#### Your goal
Which of the lines below hold the word "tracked"? Pull each of them out.

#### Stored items
━━━━

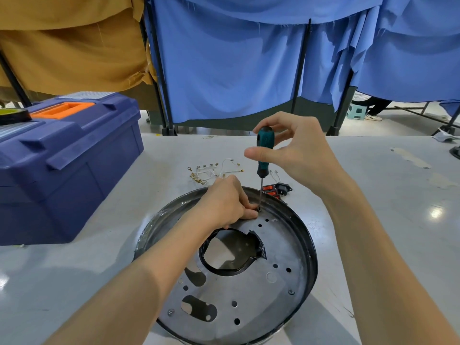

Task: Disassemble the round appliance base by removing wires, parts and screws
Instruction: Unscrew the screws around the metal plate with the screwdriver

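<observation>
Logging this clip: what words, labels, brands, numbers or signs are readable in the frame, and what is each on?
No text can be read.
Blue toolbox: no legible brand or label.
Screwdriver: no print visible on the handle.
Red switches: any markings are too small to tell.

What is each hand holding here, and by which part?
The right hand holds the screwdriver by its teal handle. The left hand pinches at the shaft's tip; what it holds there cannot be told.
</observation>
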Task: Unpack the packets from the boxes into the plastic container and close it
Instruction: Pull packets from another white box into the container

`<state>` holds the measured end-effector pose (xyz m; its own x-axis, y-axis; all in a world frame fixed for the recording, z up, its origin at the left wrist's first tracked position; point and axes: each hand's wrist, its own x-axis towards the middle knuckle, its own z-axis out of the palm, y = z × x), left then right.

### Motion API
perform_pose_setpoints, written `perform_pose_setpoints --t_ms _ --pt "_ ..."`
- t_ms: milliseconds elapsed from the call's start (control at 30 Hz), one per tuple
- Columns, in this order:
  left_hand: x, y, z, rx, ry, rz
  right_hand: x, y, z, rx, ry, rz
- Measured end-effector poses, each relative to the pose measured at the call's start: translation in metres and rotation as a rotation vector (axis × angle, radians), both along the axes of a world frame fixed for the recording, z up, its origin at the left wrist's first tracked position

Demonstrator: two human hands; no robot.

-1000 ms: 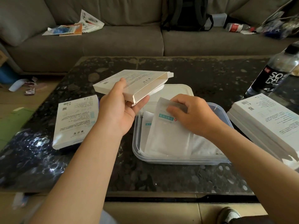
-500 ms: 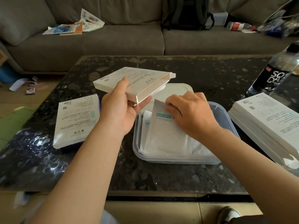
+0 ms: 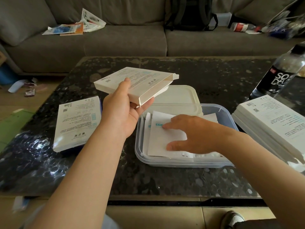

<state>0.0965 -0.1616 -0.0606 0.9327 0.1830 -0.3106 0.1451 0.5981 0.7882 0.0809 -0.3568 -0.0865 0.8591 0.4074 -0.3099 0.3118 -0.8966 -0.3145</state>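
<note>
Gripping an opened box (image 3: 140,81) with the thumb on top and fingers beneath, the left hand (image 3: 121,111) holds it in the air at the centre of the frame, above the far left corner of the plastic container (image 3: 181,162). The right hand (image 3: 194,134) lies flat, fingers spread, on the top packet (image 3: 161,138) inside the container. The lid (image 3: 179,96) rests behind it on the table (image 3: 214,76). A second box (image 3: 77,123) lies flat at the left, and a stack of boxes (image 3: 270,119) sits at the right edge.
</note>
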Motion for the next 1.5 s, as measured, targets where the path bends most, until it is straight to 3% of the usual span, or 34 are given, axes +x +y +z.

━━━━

#### Answer to this task
`<state>` holds the measured end-effector pose (xyz m; its own x-axis, y-axis; all in a world frame fixed for the recording, z up, its origin at the left wrist's first tracked position; point and axes: each hand's wrist, its own x-axis towards the middle knuckle, its own z-axis out of the palm, y = z × x), left then right.
- Measured end-effector poses, each relative to the pose measured at the call's start: translation in metres and rotation as a rotation vector (axis × angle, radians), both along the axes of a world frame fixed for the recording, z up, its origin at the left wrist's first tracked position

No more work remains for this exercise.